The Journal of Research in Reading (JRR) winner is:
Duff, Fiona., Mengoni, Silvana E., Bailey, Alison M. and Snowling, Margaret J. (2015) Validity and Sensitivity of the Phonics Screening Check: Implications for Practice. 38(2), pp. 109-123.
Colin Harrison, chair, writes: “Duff and her colleagues broke new ground in addressing an important and controversial issue in England – the national phonics screening check – and asked three crucial questions. Is it valid? Is it sensitive? And is it necessary? Their answers, delivered via some interesting and innovative methodology and analysis, were: yes, it’s valid; yes, it’s reasonably sensitive; and no, it isn’t necessary – not only does it add little to predictive validity of teacher judgment, the time and money spent on the testing would be better spent on resources to continue to train and support teachers in the knowledge, assessment and teaching of early literacy skills. In answering the three questions, Duff and her colleagues provided interesting data on how teachers carry out the test, and on the sometimes misunderstood concepts of sensitivity (correctly identifying those who are at risk) and specificity (correctly identifying those who are not at risk). The panel also appreciated the fact that Duff and her colleagues were clear and direct in pointing out the policy implications of their work.
The Literacy winner is for the following paper:
Wiltse, Lynne. (2015) Not just ‘sunny days’: Aboriginal students connect out-of-school literacy resources with school literacy practices. 49(2), pp. 60-68.
“Wiltse’s paper reports a research project that began by investigating the home and school literacy practices and knowledge of ‘at-risk’ Canadian Aboriginal students. Many researchers are familiar with ‘funds of knowledge’ and ‘third space’ approaches that seek to build bridges between home and school literacies. Wiltse’s study uses these frameworks to show how the project not only brought together teachers and students from very different cultural backgrounds, but also changed the school curriculum in ways that offered a template for moving beyond racism and exclusion towards inclusivity and social justice. The panel particularly noted the careful balance in the study between acknowledging the barriers and challenges that need to be overcome in such endeavours, and the pragmatic idealism that is needed to drive them forward. Her paper captures the immediacy of cultural practices such as dance and hunting, but also offers a splendid and well-theorised paradigm for culturally sensitive research in this important field” – Colin Harrison.
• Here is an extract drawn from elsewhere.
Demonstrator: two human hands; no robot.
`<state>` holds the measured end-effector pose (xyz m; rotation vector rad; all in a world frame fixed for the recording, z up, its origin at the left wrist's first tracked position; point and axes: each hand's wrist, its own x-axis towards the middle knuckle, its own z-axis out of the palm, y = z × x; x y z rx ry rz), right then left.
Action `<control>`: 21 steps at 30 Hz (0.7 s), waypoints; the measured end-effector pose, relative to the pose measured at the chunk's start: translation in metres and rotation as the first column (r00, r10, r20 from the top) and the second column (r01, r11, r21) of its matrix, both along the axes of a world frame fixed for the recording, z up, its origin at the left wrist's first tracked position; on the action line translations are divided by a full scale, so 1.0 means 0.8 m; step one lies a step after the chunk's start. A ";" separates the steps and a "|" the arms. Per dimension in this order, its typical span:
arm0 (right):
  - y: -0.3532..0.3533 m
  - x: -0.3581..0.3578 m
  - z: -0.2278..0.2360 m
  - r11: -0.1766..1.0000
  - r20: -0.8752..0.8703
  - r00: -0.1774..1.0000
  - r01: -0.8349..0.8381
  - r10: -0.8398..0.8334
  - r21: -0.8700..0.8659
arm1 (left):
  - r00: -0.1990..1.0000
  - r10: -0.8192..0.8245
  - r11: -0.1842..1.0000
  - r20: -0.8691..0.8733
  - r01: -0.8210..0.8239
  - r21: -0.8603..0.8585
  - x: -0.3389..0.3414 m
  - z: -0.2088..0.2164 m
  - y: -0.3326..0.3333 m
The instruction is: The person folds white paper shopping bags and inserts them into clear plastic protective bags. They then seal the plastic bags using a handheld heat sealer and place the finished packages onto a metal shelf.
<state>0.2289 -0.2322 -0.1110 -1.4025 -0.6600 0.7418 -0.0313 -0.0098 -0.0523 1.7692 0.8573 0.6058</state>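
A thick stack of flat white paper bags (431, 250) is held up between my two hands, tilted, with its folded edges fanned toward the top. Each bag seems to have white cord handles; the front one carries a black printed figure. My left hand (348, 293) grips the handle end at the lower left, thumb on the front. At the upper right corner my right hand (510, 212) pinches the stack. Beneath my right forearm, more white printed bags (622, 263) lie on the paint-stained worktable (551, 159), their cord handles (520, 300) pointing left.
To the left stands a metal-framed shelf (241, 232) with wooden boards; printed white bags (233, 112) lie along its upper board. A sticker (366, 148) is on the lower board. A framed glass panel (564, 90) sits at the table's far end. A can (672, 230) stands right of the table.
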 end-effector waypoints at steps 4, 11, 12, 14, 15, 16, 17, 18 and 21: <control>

The winners will be honoured at a wine reception at the UKLA International Conference 8-10 July 2016, in Bristol.
Panel: Colin Harrison (Chair), Lynda Graham, Rosie Flewitt, Clare Kelly, Becky Parry, Wayne Tennent, Carole Torgerson.
The shortlists were selected by panels convened by JRR editor Julia Carroll and Literacy editors Jill McClay and Clare Dowdall.
The panel would like to congratulate all of those authors who were nominated for the award, and Wiley-Blackwell for their continued generosity in supporting this award.